Lauren Windsor got yet another lying right winger on camera confessing that he is a lying right winger:
EXCLUSIVE: Author of Jan 6 coup memo John Eastman told us Mike Pence didn’t take his solid legal advice & overturn the election bc Pence is “an establishment guy”
(He previously told @NRO the memo was not “viable” and would have been “crazy” to pursue.)
Stay tuned for Part 2.
Originally tweeted by Lauren Windsor (@lawindsor) on October 26, 2021.
The January 6th Committee will no doubt want to probe this little discrepancy:
The House select committee investigating the US Capitol insurrection plans to subpoena John Eastman, a conservative lawyer who had worked with then-President Donald Trump’s legal team and tried to convince then-Vice President Mike Pence that he could overturn the election results on January 6, a committee aide told CNN on Tuesday.The aide noted that a subpoena would be avoidable if Eastman voluntarily chose to cooperate with the committee’s inquiry.The Washington Post first reported news of the expected subpoena.

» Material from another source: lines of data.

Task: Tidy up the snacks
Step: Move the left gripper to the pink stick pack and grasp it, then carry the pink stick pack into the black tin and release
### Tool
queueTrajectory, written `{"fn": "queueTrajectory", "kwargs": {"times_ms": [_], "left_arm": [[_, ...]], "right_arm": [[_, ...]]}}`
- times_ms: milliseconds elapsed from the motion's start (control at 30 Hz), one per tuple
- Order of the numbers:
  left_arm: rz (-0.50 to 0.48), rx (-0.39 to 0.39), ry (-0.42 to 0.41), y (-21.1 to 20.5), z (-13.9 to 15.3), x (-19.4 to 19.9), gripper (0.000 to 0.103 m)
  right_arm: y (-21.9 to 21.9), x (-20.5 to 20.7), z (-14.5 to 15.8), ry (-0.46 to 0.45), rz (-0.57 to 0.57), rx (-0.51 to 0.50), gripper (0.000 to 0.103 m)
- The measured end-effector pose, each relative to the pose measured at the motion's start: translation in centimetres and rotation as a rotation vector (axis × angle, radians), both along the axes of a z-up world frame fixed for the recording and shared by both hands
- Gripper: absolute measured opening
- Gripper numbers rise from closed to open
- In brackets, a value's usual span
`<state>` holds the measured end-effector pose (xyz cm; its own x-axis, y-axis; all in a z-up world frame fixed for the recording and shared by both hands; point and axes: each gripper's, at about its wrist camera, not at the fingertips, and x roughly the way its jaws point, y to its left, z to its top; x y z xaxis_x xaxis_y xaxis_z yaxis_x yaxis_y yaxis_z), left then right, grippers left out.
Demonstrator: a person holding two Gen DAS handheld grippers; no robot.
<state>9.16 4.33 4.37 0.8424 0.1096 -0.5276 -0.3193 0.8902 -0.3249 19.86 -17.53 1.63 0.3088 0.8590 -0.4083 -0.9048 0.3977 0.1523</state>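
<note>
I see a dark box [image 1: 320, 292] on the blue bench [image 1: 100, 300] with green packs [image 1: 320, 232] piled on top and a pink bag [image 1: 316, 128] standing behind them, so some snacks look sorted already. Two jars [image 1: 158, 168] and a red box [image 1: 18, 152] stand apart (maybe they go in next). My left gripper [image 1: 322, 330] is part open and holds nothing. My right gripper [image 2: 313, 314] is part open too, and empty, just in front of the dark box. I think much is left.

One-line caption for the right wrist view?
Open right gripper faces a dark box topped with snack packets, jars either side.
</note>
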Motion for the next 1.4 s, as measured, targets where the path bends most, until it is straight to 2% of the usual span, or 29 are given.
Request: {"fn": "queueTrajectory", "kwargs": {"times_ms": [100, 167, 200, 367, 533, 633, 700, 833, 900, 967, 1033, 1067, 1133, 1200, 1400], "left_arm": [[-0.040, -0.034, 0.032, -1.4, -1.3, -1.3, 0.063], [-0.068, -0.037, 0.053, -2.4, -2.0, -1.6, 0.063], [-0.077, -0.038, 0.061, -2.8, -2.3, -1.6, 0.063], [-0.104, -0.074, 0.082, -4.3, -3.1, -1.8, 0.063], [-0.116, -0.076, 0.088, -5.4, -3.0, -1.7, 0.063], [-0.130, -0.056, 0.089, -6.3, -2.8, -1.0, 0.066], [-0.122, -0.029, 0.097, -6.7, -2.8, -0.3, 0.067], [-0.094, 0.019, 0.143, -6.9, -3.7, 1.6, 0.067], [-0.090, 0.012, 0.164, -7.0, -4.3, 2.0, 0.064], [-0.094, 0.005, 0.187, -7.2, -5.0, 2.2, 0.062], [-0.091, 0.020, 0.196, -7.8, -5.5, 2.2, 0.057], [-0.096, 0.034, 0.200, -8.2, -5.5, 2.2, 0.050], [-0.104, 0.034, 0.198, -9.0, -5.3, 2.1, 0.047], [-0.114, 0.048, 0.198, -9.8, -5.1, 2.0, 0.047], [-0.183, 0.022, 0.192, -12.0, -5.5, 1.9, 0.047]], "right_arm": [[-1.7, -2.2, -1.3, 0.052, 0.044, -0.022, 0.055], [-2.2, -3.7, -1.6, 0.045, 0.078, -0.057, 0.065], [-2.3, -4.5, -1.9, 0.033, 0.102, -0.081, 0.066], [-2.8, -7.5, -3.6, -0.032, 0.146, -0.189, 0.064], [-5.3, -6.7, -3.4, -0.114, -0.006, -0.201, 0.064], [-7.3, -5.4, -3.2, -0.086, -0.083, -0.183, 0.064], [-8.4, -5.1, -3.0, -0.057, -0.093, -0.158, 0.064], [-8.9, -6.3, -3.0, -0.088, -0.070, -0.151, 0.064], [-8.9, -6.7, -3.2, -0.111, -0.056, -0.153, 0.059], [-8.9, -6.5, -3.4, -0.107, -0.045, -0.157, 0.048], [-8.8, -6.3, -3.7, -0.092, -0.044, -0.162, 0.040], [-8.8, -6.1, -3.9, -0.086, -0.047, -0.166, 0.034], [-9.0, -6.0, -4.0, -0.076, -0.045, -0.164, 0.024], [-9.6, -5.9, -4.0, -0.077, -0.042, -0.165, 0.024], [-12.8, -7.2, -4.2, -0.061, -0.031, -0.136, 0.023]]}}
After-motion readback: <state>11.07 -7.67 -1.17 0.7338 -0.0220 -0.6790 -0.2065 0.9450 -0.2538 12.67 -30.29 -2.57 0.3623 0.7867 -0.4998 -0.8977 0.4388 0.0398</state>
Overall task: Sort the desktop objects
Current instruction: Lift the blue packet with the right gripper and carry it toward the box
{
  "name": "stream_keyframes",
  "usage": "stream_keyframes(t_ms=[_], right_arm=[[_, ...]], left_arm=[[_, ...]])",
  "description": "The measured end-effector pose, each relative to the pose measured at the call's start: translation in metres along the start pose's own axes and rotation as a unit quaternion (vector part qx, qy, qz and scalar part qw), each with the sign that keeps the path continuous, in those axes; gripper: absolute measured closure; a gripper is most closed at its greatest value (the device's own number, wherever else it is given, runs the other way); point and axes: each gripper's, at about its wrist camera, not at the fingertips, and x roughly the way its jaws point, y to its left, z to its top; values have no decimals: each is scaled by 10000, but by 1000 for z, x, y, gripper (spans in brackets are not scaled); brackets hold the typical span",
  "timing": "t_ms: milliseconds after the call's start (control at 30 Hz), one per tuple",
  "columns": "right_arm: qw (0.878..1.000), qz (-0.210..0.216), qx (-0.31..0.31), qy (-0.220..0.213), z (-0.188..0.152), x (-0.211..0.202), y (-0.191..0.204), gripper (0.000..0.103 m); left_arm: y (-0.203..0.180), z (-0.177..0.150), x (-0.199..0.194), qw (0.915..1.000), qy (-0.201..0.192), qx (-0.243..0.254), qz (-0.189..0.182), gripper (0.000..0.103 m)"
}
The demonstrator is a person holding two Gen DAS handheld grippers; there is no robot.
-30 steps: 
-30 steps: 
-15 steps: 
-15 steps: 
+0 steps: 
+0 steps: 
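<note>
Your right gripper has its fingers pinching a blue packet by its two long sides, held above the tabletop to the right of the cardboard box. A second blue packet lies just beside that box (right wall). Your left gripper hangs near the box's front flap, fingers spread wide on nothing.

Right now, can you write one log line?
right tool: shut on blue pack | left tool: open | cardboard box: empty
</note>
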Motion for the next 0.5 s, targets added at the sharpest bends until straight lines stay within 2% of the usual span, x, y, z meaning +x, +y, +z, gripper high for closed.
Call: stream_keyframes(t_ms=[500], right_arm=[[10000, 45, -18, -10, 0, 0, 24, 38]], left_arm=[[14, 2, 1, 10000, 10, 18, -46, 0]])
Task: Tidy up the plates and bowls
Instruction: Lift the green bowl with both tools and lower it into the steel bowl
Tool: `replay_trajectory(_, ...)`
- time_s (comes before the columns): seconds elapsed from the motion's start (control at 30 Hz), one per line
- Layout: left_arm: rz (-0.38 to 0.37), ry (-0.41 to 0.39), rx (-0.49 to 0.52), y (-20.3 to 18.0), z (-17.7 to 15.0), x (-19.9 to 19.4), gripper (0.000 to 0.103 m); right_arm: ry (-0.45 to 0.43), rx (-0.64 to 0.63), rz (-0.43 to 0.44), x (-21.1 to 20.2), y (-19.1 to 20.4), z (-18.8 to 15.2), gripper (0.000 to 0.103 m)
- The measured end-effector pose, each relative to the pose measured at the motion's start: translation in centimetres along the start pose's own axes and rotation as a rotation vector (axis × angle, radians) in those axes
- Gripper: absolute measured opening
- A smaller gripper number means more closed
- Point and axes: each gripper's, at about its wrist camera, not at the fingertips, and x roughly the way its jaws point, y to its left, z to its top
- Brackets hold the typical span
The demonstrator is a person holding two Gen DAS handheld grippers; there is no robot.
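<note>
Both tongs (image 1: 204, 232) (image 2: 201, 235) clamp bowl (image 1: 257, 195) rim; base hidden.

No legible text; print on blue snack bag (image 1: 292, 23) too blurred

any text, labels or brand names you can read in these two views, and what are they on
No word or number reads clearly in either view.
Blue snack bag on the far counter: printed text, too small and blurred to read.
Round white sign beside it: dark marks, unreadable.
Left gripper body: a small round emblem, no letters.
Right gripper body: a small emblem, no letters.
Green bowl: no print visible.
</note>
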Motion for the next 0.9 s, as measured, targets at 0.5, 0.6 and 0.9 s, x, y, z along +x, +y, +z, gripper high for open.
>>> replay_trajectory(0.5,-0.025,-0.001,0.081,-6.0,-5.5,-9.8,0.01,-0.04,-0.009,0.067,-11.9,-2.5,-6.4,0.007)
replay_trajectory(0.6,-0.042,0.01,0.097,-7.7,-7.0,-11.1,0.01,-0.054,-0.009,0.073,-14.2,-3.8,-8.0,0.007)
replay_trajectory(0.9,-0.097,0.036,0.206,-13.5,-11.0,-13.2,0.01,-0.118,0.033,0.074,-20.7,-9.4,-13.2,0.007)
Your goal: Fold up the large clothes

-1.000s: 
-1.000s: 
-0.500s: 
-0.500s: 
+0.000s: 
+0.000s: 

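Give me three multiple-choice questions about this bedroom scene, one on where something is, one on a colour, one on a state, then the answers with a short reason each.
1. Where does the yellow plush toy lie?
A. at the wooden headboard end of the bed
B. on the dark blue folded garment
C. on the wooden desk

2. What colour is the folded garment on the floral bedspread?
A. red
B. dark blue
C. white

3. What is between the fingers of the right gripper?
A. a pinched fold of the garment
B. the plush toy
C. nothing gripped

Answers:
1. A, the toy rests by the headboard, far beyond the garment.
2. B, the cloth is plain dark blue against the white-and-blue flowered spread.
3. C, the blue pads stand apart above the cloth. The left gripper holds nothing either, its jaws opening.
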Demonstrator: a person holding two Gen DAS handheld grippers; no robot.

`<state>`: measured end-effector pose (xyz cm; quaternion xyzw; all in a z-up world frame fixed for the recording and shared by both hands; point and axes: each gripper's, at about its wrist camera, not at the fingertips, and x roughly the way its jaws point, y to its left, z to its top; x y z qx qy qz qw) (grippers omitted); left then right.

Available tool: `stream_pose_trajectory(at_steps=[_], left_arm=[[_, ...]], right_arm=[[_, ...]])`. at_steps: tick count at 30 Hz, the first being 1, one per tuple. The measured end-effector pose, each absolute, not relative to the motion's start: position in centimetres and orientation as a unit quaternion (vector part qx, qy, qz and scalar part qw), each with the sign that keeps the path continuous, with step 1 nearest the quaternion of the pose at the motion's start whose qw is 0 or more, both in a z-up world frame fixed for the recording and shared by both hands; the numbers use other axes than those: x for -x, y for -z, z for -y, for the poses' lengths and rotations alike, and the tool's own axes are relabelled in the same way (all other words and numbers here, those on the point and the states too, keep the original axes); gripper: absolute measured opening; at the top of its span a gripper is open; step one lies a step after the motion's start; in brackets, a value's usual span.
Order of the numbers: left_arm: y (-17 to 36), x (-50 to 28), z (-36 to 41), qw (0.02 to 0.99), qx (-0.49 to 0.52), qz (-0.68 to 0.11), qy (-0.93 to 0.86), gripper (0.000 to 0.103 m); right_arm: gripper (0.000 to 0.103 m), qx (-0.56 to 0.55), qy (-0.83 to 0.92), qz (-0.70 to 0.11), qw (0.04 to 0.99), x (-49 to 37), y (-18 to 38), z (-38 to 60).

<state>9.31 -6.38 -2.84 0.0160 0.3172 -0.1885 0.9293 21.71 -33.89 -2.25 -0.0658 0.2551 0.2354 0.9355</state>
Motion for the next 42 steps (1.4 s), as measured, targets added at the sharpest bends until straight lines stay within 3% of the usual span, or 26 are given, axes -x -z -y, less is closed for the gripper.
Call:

Earlier Tuesday, Rep. Jamie Raskin, a Maryland Democrat who serves on the panel, told CNN that the committee needs “to determine to what extent there was an organized effort against Vice President Pence and we believe that, you know, some of the actors’ names have become known, including John Eastman, who laid it out in a memo.”
That should be fun.
Apparently, there are some Trump administration figures who are volunteering to come before the committee and others who are cooperating when asked. Vanity Fair reports:
[F]ormer Trumpworld figures, perhaps seeking to rehabilitate their damaged reputations, have not only mostly complied with Thompson’s committee, but have engaged with the panel voluntarily.
CNN reported Tuesday that at least five former Trump staffers have provided information to the committee investigating January 6, either because they “believe they have information worth sharing” or simply to preempt a potential subpoena. Among those who have come forward: Alyssa Farah, the former Mike Pence spokeswoman who quit as White House communications director in December 2020 because she “saw where this was heading.” “The president and certain advisers around him are directly responsible,” she told Politico the day after the Capitol attack.
In addition to those who have voluntarily spoken with the committee, congressional investigators are reaching out to other former White House staffers to solicit compliance. “I’ve got good reason to believe a number of them are horrified and scandalized by what took place on January 6 and they want to do their legal duty and their civic duty by coming forward to explain exactly what happened,” Democratic Representative Jamie Raskin told CNN on Tuesday. “We’re going to continue to encourage everybody who has relevant information to come and talk.”
That engagement, be it voluntary or compelled, already appears to be yielding damning information. Over the weekend, Rolling Stone reported on eye-popping allegations that have been detailed to the committee, including that several House Republicans were “intimately involved” in planning the January 6 rally and that one, Rep. Paul Gosar of Arizona, suggested Trump would offer organizers a “blanket pardon” for any trouble that followed. This never materialized, which perhaps explains the feelings of betrayal some rioters have expressed, particularly in the face of major legal consequences. “January 6th was a disgrace to our nation that left a scar Trump is ultimately responsible for,” one Capitol attack defendant, Thomas Sibick, wrote in a letter to Judge Amy Berman Jackson recently requesting release from jail, claiming he was “consumed by the mob mentality.” He added, “I have vowed to never attend another political protest in my life, that was my first and last!”
…Meanwhile, Joe Biden’s White House has once again refused to allow Trump to claim executive privilege over records related to January 6, allowing the committee access to more investigative materials. As Axios suggested Wednesday, Bannon’s failure to cooperate may be an aberration for a committee that actually seems to be chugging along with impressive momentum.
What will ultimately come of it? It’s still too early to say. Even the hamstrung Trump-era investigations produced their share of damning revelations—none of which led to actual accountability in a Washington divided along partisan lines. Those divisions, on Capitol Hill and beyond, haven’t budged in the last nine months and could still shield Trump and his cronies from consequences. But with a more muscular congressional investigation like the January 6 committee seems to be, there is perhaps reason for Republicans implicated in the findings to be nervous, as suggested by the careful statements by GOP lawmakers named in the Rolling Stone report. “I was really busy,” Rep. Mo Brooks, who wore body armor to the speech he gave ahead of the riot, told the Montgomery Advertiser, explaining why he couldn’t possibly have been part of the planning. “I was working on speeches for the House floor debates,” he continued, though he added to CNN that while he had “no involvement” in the insurrection plot, his team may have. “I don’t know if my staff did,” he said. “But if they did, I’d be proud of them.”
Brooks is a real snake, isn’t he? But he’s between a rock and a hard place. He’s running for the US Senate and he cannot deviate even an inch from Donald Trump if he wants to win the nomination.